Task statement
Transcribe the listing exactly, skipping every picture.

Data
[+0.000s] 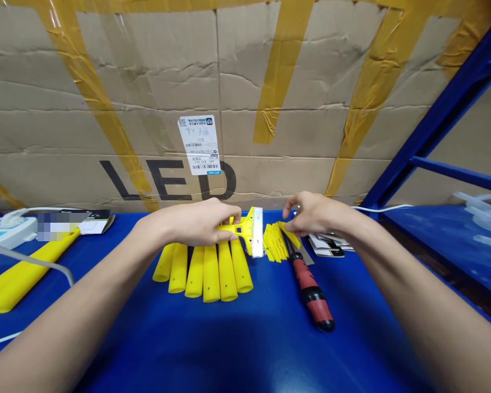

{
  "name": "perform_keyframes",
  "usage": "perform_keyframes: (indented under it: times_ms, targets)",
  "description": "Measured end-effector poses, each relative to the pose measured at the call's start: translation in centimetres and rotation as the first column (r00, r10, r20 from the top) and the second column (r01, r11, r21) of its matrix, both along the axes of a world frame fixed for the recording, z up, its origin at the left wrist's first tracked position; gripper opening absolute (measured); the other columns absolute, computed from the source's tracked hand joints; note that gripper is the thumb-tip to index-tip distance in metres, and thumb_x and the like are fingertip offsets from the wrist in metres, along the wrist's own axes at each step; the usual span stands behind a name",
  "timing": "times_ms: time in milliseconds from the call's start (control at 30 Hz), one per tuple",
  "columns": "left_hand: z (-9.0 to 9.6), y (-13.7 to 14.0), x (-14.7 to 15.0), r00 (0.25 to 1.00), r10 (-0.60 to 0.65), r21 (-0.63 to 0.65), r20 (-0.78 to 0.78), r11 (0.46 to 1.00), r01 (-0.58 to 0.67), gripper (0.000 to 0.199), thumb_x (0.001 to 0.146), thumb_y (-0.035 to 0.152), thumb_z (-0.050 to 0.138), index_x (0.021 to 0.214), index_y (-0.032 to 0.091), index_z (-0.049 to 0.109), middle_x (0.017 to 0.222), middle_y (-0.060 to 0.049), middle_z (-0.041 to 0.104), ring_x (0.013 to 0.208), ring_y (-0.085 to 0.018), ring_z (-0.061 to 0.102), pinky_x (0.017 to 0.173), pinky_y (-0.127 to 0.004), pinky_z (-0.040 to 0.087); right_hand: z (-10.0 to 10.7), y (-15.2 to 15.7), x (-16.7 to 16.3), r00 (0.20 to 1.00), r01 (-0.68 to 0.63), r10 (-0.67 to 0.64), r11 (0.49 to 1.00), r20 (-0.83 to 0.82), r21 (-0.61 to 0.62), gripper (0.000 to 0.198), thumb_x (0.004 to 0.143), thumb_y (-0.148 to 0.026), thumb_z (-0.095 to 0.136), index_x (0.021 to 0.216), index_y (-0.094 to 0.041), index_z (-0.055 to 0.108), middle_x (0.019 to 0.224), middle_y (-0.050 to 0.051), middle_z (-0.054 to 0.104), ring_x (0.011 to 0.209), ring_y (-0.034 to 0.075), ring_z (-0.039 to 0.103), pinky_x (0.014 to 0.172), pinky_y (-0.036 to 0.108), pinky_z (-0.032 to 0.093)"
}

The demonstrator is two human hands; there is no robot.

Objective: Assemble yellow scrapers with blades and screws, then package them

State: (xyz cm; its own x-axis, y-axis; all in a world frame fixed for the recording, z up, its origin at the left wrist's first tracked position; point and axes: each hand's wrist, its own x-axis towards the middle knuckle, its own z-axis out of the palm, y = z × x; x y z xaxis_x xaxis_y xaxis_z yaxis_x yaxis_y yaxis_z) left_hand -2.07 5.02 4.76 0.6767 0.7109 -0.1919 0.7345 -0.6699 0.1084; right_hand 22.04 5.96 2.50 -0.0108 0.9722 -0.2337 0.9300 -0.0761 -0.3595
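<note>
My left hand [200, 222] is closed around the handle of a yellow scraper [245, 231], whose flat metal blade points right. Beneath that hand, several yellow tube-shaped handles [211, 273] lie side by side on the blue surface [245, 338]. On the right, my right hand [311, 214] has its fingertips pinched on a small yellow plastic piece [293, 238]. That piece lies across the shaft of a red and black screwdriver [311, 289]. Beside it, several similar flat yellow pieces [274, 243] are laid in an overlapping row.
A large taped cardboard box [245, 82] stands behind everything. Left are a white power strip [12, 232], a long yellow handle [28, 273] and cables. Printed packets [329, 245] lie by my right wrist. A blue metal frame [429, 114] rises at right.
</note>
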Motion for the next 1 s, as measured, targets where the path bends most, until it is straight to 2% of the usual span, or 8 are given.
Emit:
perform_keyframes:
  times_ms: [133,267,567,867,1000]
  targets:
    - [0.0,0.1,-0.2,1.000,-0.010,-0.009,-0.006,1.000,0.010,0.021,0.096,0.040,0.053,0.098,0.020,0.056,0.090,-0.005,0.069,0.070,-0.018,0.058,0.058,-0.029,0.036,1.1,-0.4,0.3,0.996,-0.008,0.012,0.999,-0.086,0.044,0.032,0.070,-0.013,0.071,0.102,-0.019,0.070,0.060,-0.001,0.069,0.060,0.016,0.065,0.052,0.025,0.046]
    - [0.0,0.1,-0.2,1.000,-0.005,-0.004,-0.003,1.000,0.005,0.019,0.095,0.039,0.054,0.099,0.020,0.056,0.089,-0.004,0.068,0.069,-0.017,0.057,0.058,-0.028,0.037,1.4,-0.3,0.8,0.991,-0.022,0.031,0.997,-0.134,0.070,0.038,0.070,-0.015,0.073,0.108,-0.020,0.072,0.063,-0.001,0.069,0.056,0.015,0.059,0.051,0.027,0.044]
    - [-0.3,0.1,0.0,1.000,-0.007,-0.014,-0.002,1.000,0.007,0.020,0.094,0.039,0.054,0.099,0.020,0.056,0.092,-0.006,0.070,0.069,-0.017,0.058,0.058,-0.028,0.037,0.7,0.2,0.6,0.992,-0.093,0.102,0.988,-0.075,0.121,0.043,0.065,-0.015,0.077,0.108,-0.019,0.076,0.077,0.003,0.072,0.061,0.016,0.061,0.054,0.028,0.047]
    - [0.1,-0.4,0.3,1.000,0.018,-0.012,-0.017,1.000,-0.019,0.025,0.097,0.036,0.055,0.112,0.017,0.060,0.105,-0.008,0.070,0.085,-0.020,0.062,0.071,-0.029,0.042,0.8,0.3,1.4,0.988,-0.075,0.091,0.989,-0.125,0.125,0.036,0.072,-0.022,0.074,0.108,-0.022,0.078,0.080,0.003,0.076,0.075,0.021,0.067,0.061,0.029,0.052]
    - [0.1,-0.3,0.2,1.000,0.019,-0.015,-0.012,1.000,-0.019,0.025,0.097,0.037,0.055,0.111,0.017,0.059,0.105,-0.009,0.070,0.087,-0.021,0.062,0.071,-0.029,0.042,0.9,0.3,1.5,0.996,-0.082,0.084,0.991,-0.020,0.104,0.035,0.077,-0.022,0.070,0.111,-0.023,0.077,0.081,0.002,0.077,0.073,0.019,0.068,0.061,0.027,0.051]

Answer space
[+0.000s] 

{
  "name": "perform_keyframes",
  "usage": "perform_keyframes: (indented under it: times_ms, targets)",
  "description": "Measured end-effector poses, each relative to the pose measured at the call's start: translation in centimetres and rotation as the first column (r00, r10, r20 from the top) and the second column (r01, r11, r21) of its matrix, both along the axes of a world frame fixed for the recording, z up, its origin at the left wrist's first tracked position; gripper opening absolute (measured); the other columns absolute, computed from the source's tracked hand joints; note that gripper is the thumb-tip to index-tip distance in metres, and thumb_x and the like are fingertip offsets from the wrist in metres, along the wrist's own axes at each step; the usual span stands behind a name",
  "timing": "times_ms: time in milliseconds from the call's start (control at 30 Hz), one per tuple",
  "columns": "left_hand: z (-9.0 to 9.6), y (-13.7 to 14.0), x (-14.7 to 15.0), r00 (0.25 to 1.00), r10 (-0.60 to 0.65), r21 (-0.63 to 0.65), r20 (-0.78 to 0.78), r11 (0.46 to 1.00), r01 (-0.58 to 0.67), gripper (0.000 to 0.199), thumb_x (0.001 to 0.146), thumb_y (-0.035 to 0.152), thumb_z (-0.050 to 0.138), index_x (0.021 to 0.214), index_y (-0.032 to 0.091), index_z (-0.049 to 0.109), middle_x (0.017 to 0.222), middle_y (-0.060 to 0.049), middle_z (-0.041 to 0.104), ring_x (0.013 to 0.208), ring_y (-0.085 to 0.018), ring_z (-0.061 to 0.102), pinky_x (0.017 to 0.173), pinky_y (-0.127 to 0.004), pinky_z (-0.040 to 0.087); right_hand: z (-10.0 to 10.7), y (-15.2 to 15.7), x (-16.7 to 16.3), r00 (0.20 to 1.00), r01 (-0.68 to 0.63), r10 (-0.67 to 0.64), r11 (0.49 to 1.00), r20 (-0.83 to 0.82), r21 (-0.61 to 0.62), gripper (0.000 to 0.198), thumb_x (0.004 to 0.143), thumb_y (-0.148 to 0.026), thumb_z (-0.095 to 0.136), index_x (0.021 to 0.216), index_y (-0.094 to 0.041), index_z (-0.055 to 0.108), middle_x (0.019 to 0.224), middle_y (-0.050 to 0.051), middle_z (-0.054 to 0.104), ring_x (0.011 to 0.209), ring_y (-0.034 to 0.075), ring_z (-0.039 to 0.103), pinky_x (0.014 to 0.172), pinky_y (-0.036 to 0.108), pinky_z (-0.032 to 0.093)"
}

The demonstrator is two human hands; there is no robot.

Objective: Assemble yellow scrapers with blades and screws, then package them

State: (xyz cm; its own x-axis, y-axis; all in a world frame fixed for the recording, z up, its origin at the left wrist's first tracked position; point and axes: each hand's wrist, its own x-axis towards the middle knuckle, its own z-axis out of the palm, y = z × x; x y z xaxis_x xaxis_y xaxis_z yaxis_x yaxis_y yaxis_z) left_hand -2.07 5.02 4.76 0.6767 0.7109 -0.1919 0.7345 -0.6699 0.1084; right_hand 22.04 5.96 2.50 -0.0108 0.9722 -0.2337 0.9300 -0.0761 -0.3595
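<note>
My left hand [200, 222] is closed around the handle of a yellow scraper [245, 231], whose flat metal blade points right. Beneath that hand, several yellow tube-shaped handles [211, 273] lie side by side on the blue surface [245, 338]. On the right, my right hand [311, 214] has its fingertips pinched on a small yellow plastic piece [293, 238]. That piece lies across the shaft of a red and black screwdriver [311, 289]. Beside it, several similar flat yellow pieces [274, 243] are laid in an overlapping row.
A large taped cardboard box [245, 82] stands behind everything. Left are a white power strip [12, 232], a long yellow handle [28, 273] and cables. Printed packets [329, 245] lie by my right wrist. A blue metal frame [429, 114] rises at right.
</note>
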Motion for the next 1 s, as measured, targets where the path bends most, until it is straight to 2% of the usual span, or 8 are given.
Emit:
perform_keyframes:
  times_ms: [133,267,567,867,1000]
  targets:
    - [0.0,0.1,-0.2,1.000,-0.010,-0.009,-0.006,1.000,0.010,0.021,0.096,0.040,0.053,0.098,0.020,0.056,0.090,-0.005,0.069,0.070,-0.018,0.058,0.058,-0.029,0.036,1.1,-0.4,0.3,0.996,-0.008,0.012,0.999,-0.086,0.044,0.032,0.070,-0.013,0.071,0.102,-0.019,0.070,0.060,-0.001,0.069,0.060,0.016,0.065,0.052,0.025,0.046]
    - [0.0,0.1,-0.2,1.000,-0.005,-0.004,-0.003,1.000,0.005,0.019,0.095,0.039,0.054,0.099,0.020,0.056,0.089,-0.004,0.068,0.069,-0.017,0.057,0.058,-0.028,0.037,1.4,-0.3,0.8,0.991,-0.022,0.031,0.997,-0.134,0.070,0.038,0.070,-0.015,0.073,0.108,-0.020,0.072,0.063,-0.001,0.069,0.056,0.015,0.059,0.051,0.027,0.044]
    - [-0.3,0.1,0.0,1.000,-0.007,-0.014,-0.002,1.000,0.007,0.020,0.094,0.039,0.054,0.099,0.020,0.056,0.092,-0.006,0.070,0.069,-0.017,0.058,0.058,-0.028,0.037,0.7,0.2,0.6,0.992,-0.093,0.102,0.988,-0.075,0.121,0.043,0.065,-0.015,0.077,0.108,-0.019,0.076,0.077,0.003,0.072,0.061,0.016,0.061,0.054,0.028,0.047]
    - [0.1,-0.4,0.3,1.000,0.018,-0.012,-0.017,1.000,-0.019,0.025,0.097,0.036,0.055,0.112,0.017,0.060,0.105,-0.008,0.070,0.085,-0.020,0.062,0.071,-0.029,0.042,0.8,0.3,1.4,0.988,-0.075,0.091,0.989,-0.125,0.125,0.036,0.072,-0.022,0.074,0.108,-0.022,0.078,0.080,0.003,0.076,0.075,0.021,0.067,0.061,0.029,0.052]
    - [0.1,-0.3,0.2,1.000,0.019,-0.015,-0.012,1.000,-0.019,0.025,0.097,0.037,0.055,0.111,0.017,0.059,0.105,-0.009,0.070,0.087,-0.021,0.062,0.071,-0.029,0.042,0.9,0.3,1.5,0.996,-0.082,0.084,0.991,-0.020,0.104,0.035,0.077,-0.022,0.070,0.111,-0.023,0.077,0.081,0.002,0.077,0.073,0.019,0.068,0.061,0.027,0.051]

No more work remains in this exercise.